Myth 7: "Build-to-rent is dead" — FALSE

Build-to-rent investors supporting government housing programs are carved out. Build-to-rent keeps negative gearing and other concessions.

Myth 8: "Knock-down rebuilds are all blocked" — DEPENDS

A knock-down rebuild replacing one house with two or more dwellings (duplex, townhouses) counts as a new build. A knock-down rebuild replacing a single old house with a single new house does not count.

Myth 9: "Granny flats count as new builds" — FALSE

Granny flats attached to an established property are explicitly excluded from new-build treatment.

Myth 10: "I'll lose deductions on the cost of repairs, depreciation, etc." — FALSE

You don't lose the deductions. They can still offset other residential property income or carry forward. The carry-forward mechanism preserves the value (with some timing cost).

But what if...

...I already own an investment property — am I caught? No. If you owned the property at 7:30pm AEST on 12 May 2026, you keep full negative gearing for the entire life of your ownership. You can refinance, renovate, switch tenants — all fine. The grandfathering attaches to the property, not the loan.

...I'm buying a brand new apartment off the plan after 1 July 2027? You're fine — new builds keep full negative gearing. You can offset rental losses against your salary like today. The catch: if you later sell that new build to another investor and they buy it as an "established" dwelling, they can't access full negative gearing.

...I rent — does this push my rent up? Treasury models rent rising less than $2/week above where it would have been. Property Council disputes that. Independent economists are split. Realistically: no one knows for sure, but the disaster scenarios doing the rounds aren't backed by the modelling.

...I want to buy a second-hand apartment as an investment in 2028? You can still buy, still claim deductions, still get the rental income. The change is that any year your rent doesn't cover your costs, the loss can't be subtracted from your salary — it sits ring-fenced until you have other residential rental income or a capital gain. You don't lose the deduction, you just have to wait for it.

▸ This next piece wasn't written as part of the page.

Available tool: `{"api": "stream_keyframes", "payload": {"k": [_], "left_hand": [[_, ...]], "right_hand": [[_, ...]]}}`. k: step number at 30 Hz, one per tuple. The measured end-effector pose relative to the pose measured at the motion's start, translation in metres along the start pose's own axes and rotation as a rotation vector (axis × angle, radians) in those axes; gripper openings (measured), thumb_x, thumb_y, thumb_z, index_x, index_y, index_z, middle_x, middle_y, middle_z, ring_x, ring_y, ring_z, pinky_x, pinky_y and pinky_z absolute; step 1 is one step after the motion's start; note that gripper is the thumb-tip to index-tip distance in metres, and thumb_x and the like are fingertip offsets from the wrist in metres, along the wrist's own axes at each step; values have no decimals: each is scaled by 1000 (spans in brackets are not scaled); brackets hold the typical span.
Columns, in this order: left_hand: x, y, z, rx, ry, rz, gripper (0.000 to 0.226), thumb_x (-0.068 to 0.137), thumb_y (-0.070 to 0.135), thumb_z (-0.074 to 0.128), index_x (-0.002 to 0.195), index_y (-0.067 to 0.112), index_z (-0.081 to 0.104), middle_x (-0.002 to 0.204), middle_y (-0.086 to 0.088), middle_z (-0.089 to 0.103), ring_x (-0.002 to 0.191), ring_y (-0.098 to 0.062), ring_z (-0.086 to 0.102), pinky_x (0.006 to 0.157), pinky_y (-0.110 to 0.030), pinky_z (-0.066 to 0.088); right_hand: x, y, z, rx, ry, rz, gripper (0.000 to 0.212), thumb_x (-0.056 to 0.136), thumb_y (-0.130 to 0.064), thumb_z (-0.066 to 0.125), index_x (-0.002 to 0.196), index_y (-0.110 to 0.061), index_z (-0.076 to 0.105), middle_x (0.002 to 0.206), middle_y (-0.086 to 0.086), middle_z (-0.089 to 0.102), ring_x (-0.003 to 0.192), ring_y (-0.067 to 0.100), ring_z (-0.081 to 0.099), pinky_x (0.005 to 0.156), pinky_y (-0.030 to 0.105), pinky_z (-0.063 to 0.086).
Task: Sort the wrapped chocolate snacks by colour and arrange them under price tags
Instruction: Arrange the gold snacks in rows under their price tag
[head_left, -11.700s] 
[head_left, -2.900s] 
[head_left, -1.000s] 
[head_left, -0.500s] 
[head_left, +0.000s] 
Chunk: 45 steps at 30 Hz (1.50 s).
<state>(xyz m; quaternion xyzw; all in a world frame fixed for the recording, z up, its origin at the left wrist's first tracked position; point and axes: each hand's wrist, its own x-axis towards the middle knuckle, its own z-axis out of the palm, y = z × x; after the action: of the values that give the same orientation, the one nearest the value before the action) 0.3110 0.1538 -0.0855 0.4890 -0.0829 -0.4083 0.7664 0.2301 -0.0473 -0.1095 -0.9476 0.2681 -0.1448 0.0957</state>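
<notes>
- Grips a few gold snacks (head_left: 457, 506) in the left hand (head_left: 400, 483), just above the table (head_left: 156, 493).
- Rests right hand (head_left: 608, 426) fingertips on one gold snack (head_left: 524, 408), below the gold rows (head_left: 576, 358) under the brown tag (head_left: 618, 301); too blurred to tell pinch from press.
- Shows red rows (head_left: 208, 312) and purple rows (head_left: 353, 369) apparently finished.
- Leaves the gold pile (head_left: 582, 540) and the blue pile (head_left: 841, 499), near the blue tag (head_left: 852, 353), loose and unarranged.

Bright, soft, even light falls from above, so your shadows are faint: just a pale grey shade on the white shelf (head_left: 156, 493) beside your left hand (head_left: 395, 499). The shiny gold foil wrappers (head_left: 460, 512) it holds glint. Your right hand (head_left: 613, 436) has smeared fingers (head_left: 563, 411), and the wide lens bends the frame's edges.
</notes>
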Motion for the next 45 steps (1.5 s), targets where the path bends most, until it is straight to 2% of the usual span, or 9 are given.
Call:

...does this affect my shares, ETFs, or margin loan? No. Only residential property is touched. Margin loans against ASX shares, leveraged ETF positions, geared commercial property — all unchanged.

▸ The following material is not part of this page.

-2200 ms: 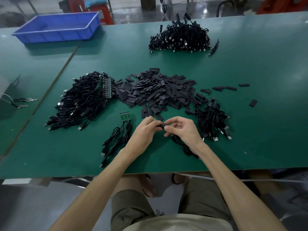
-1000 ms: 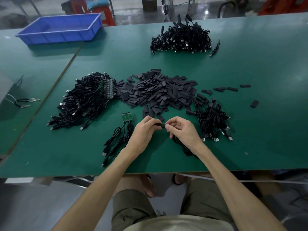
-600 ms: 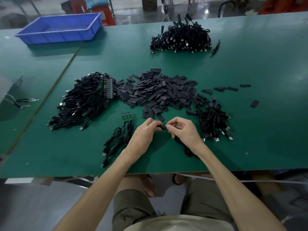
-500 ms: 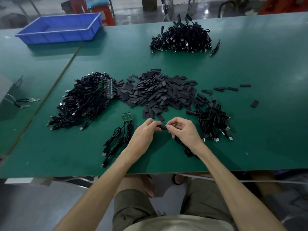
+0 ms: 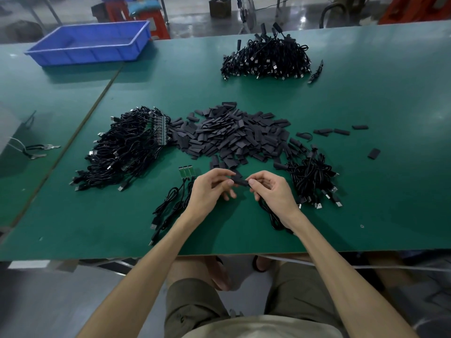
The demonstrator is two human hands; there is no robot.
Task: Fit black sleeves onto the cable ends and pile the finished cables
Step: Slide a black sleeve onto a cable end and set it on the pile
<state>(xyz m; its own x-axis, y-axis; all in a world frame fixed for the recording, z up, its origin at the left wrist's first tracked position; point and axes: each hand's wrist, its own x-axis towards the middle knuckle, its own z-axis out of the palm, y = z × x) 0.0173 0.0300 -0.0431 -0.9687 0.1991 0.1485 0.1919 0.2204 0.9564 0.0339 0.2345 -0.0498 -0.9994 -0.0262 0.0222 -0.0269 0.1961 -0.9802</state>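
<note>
Left hand (image 5: pixel 207 191) and right hand (image 5: pixel 273 193) are pinching opposite ends of one black sleeve (image 5: pixel 240 182) over the near edge of the surface (image 5: pixel 366 93), loose sleeve pile (image 5: pixel 231 135) sitting just behind, cable heap (image 5: pixel 122 152) crowding the left, smaller cable heap (image 5: pixel 312 176) the right.

The short tubular sleeve (image 5: pixel 240 182) I hold is matt black, like the heap of flat sleeves (image 5: pixel 231 135) and the tangled cables (image 5: pixel 122 152). My table top (image 5: pixel 366 191) is deep green, the small circuit boards (image 5: pixel 186 172) brighter green, the plastic tray (image 5: pixel 80 54) blue.
</note>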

...I'm renovating an old house — does it become a "new build"? No. Only knock-down rebuilds that increase the dwelling count (one house → duplex / townhouses) count as new builds. A renovation, granny flat, or knock-down-rebuild that puts a single new house on the same block does not.

Where genuine debate lives

  1. Whether investor exit reduces rental supply faster than owner-occupiers absorb it — short-term timing mismatch is real.
  2. Whether new-build incentives produce enough volume to offset reduced established-dwelling investor demand — depends on builder response.
  3. Whether the 1 July 2027 cliff edge encourages a buy-up in 2026-27 — Treasury argues no (grandfathering removes incentive); some property economists disagree.
  4. Whether commercial property investors will pivot into Build-to-rent to capture the carve-out.

A useful filter

When you see a claim:

  1. What date was the property bought? Pre 12 May 2026 → unaffected.
  2. New build or established? New build → unaffected (with caveats).
  3. Residential or commercial? Commercial → unaffected.
  4. Shares, ETFs, or property? Not property → unaffected.